Problem details: All of the entries should be restated word for word, but without their pictures.

--*--

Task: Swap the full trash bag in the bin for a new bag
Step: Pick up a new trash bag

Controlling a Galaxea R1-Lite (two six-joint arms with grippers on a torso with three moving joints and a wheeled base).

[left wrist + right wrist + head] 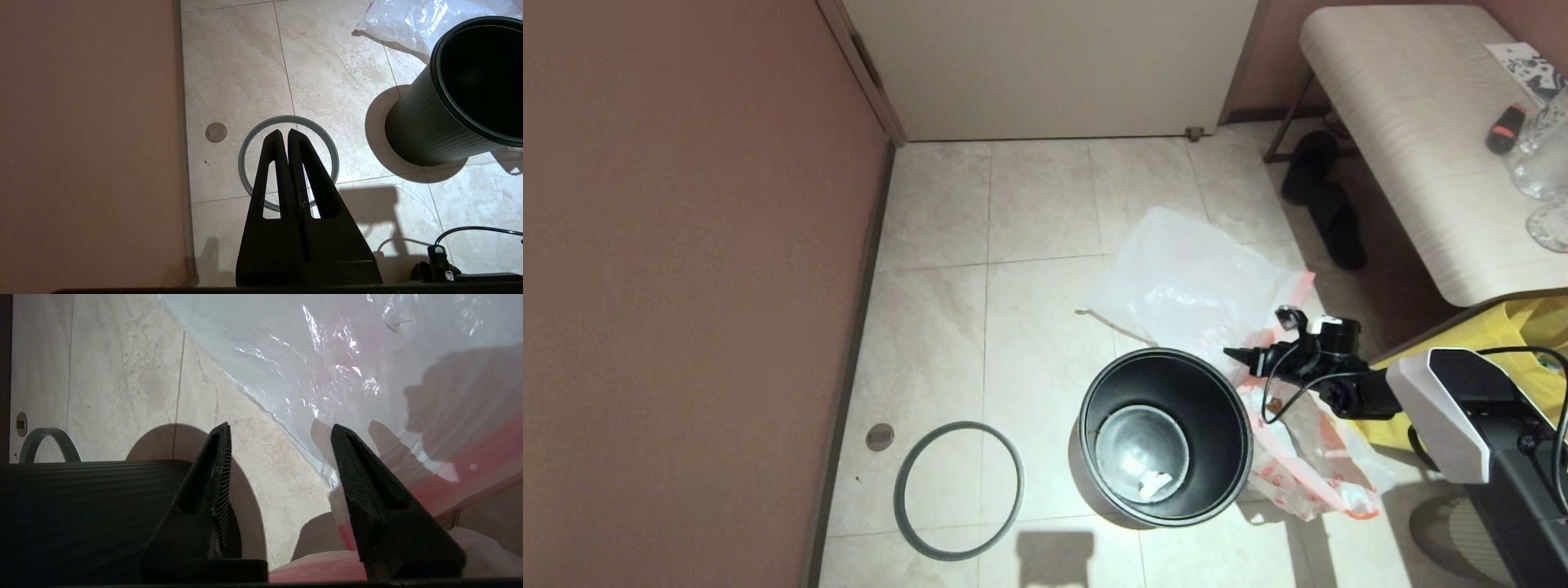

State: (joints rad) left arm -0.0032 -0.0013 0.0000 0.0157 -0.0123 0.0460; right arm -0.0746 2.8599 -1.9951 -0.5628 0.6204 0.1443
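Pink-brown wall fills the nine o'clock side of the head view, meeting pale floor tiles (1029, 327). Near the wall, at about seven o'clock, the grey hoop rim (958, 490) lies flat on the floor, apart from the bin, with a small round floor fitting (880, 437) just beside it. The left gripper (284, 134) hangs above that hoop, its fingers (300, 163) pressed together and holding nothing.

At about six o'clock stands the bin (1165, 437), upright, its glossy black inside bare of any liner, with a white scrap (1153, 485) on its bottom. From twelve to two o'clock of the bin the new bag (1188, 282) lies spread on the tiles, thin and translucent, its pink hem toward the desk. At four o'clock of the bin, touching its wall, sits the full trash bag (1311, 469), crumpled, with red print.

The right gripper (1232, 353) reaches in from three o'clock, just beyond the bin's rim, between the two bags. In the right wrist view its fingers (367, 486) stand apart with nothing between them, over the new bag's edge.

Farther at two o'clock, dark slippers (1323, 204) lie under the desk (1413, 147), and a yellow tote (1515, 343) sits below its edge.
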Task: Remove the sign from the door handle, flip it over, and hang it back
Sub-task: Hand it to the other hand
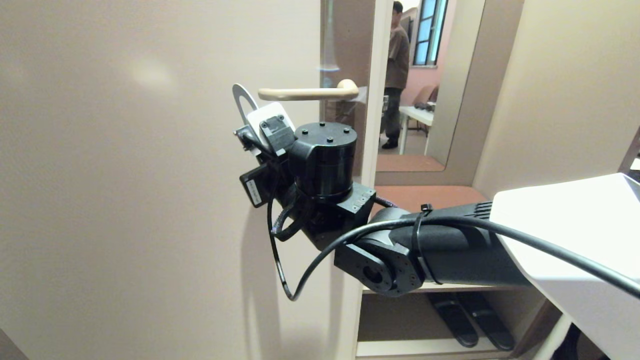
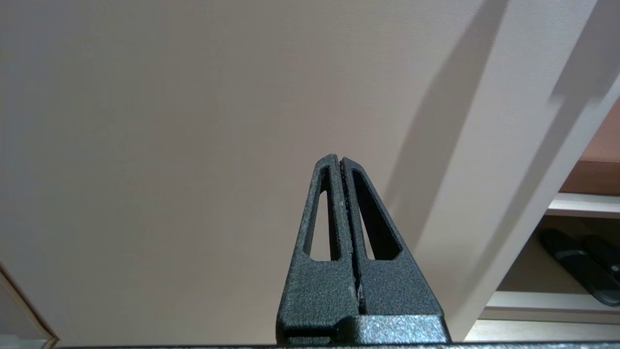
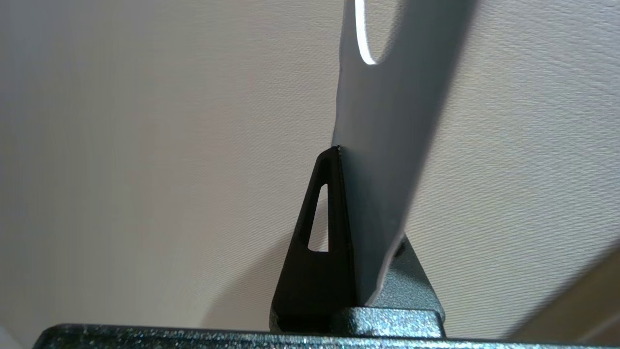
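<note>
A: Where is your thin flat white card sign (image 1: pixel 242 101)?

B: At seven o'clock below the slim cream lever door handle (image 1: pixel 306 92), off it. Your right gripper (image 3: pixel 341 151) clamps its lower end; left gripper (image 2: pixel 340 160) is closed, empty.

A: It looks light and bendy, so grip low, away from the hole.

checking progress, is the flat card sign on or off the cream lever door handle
Off. The flat card sign is pinched in the shut right gripper, beside and just below the free end of the cream lever door handle; its oval hole holds no lever.
</note>
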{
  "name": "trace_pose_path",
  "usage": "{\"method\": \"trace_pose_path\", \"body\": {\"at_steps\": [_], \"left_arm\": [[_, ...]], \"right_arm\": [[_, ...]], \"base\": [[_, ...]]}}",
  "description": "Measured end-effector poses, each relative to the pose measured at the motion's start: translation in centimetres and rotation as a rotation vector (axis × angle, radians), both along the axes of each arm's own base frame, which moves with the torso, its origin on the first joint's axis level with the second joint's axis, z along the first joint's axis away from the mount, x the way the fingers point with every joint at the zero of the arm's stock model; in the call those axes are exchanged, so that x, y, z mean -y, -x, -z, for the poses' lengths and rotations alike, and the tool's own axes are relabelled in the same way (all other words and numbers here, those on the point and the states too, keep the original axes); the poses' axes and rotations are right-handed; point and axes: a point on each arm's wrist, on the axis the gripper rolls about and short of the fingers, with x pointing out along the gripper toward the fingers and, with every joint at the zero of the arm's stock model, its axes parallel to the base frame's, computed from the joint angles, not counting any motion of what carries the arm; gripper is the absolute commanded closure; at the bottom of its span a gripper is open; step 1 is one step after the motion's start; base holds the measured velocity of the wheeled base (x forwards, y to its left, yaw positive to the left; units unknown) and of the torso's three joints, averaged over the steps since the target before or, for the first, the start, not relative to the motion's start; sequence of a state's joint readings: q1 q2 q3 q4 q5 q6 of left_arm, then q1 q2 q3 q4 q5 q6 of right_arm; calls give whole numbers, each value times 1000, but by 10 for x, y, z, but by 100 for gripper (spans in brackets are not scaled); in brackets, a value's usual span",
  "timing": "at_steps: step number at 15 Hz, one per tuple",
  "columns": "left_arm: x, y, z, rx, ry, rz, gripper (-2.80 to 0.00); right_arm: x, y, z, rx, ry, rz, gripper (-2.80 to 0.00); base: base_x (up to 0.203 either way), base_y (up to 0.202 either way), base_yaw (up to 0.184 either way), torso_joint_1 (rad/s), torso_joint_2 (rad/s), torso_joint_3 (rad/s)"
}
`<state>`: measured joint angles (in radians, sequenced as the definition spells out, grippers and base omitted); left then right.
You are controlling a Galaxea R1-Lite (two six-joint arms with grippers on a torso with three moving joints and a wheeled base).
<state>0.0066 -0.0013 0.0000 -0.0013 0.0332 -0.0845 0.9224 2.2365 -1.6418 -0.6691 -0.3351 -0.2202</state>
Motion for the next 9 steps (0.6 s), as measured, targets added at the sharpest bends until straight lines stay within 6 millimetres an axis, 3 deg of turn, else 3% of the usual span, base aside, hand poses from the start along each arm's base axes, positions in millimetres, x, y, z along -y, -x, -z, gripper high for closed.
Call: {"method": "trace_pose_path", "body": {"at_steps": [5, 9], "left_arm": [[0, 0, 0, 0, 0, 0, 0], [0, 0, 0, 0, 0, 0, 0]], "right_arm": [[-2, 16, 1, -13, 19, -45, 0], [13, 33, 7, -51, 73, -128, 0]], "base": [[0, 0, 0, 0, 0, 0], [0, 0, 0, 0, 0, 0]]}}
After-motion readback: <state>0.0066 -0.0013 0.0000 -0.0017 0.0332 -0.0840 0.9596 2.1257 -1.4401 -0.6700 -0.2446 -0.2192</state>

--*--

Result of this task:
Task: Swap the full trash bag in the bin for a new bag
Step: Pick up a new trash bag

Controlling a Galaxea R1-Lite (two six-joint arms with grippers on a torso with three moving joints and a wheeled base).

[left wrist + right wrist + head] 

State: (joints rad) left arm -0.0032 -0.0013 0.0000 0.0157 -0.0123 0.0460; right arm -0.0746 2.8599 -1.9951 -0.5628 0.6204 0.1443
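Pink-brown wall fills the nine o'clock side of the head view, meeting pale floor tiles (1029, 327). Near the wall, at about seven o'clock, the grey hoop rim (958, 490) lies flat on the floor, apart from the bin, with a small round floor fitting (880, 437) just beside it. The left gripper (284, 134) hangs above that hoop, its fingers (300, 163) pressed together and holding nothing.

At about six o'clock stands the bin (1165, 437), upright, its glossy black inside bare of any liner, with a white scrap (1153, 485) on its bottom. From twelve to two o'clock of the bin the new bag (1188, 282) lies spread on the tiles, thin and translucent, its pink hem toward the desk. At four o'clock of the bin, touching its wall, sits the full trash bag (1311, 469), crumpled, with red print.

The right gripper (1232, 353) reaches in from three o'clock, just beyond the bin's rim, between the two bags. In the right wrist view its fingers (367, 486) stand apart with nothing between them, over the new bag's edge.

Farther at two o'clock, dark slippers (1323, 204) lie under the desk (1413, 147), and a yellow tote (1515, 343) sits below its edge.
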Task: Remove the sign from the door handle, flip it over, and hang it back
Sub-task: Hand it to the other hand
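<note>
A: Where is your thin flat white card sign (image 1: pixel 242 101)?

B: At seven o'clock below the slim cream lever door handle (image 1: pixel 306 92), off it. Your right gripper (image 3: pixel 341 151) clamps its lower end; left gripper (image 2: pixel 340 160) is closed, empty.

A: It looks light and bendy, so grip low, away from the hole.

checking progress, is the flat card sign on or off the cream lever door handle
Off. The flat card sign is pinched in the shut right gripper, beside and just below the free end of the cream lever door handle; its oval hole holds no lever.
</note>
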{
  "name": "trace_pose_path",
  "usage": "{\"method\": \"trace_pose_path\", \"body\": {\"at_steps\": [_], \"left_arm\": [[_, ...]], \"right_arm\": [[_, ...]], \"base\": [[_, ...]]}}",
  "description": "Measured end-effector poses, each relative to the pose measured at the motion's start: translation in centimetres and rotation as a rotation vector (axis × angle, radians), both along the axes of each arm's own base frame, which moves with the torso, its origin on the first joint's axis level with the second joint's axis, z along the first joint's axis away from the mount, x the way the fingers point with every joint at the zero of the arm's stock model; in the call those axes are exchanged, so that x, y, z mean -y, -x, -z, for the poses' lengths and rotations alike, and the tool's own axes are relabelled in the same way (all other words and numbers here, those on the point and the states too, keep the original axes); the poses' axes and rotations are right-handed; point and axes: a point on each arm's wrist, on the axis the gripper rolls about and short of the fingers, with x pointing out along the gripper toward the fingers and, with every joint at the zero of the arm's stock model, its axes parallel to the base frame's, computed from the joint angles, not counting any motion of what carries the arm; gripper is the absolute commanded closure; at the bottom of its span a gripper is open; step 1 is one step after the motion's start; base holds the measured velocity of the wheeled base (x forwards, y to its left, yaw positive to the left; units unknown) and of the torso's three joints, averaged over the steps since the target before or, for the first, the start, not relative to the motion's start; sequence of a state's joint readings: q1 q2 q3 q4 q5 q6 of left_arm, then q1 q2 q3 q4 q5 q6 of right_arm; calls give whole numbers, each value times 1000, but by 10 for x, y, z, but by 100 for gripper (spans in brackets are not scaled); in brackets, a value's usual span",
  "timing": "at_steps: step number at 15 Hz, one per tuple",
  "columns": "left_arm: x, y, z, rx, ry, rz, gripper (-2.80 to 0.00); right_arm: x, y, z, rx, ry, rz, gripper (-2.80 to 0.00); base: base_x (up to 0.203 either way), base_y (up to 0.202 either way), base_yaw (up to 0.184 either way), torso_joint_1 (rad/s), torso_joint_2 (rad/s), torso_joint_3 (rad/s)"
}
`<state>`: measured joint angles (in radians, sequenced as the definition spells out, grippers and base omitted); left then right.
You are controlling a Galaxea R1-Lite (two six-joint arms with grippers on a torso with three moving joints and a wheeled base).
<state>0.0066 -0.0013 0.0000 -0.0013 0.0332 -0.0845 0.9224 2.2365 -1.6418 -0.6691 -0.3351 -0.2202</state>
Motion for the next 9 steps (0.6 s), as measured, targets added at the sharpest bends until straight lines stay within 6 millimetres an axis, 3 deg of turn, else 3% of the usual span, base aside, hand poses from the start along each arm's base axes, positions in millimetres, x, y, z along -y, -x, -z, gripper high for closed.
Call: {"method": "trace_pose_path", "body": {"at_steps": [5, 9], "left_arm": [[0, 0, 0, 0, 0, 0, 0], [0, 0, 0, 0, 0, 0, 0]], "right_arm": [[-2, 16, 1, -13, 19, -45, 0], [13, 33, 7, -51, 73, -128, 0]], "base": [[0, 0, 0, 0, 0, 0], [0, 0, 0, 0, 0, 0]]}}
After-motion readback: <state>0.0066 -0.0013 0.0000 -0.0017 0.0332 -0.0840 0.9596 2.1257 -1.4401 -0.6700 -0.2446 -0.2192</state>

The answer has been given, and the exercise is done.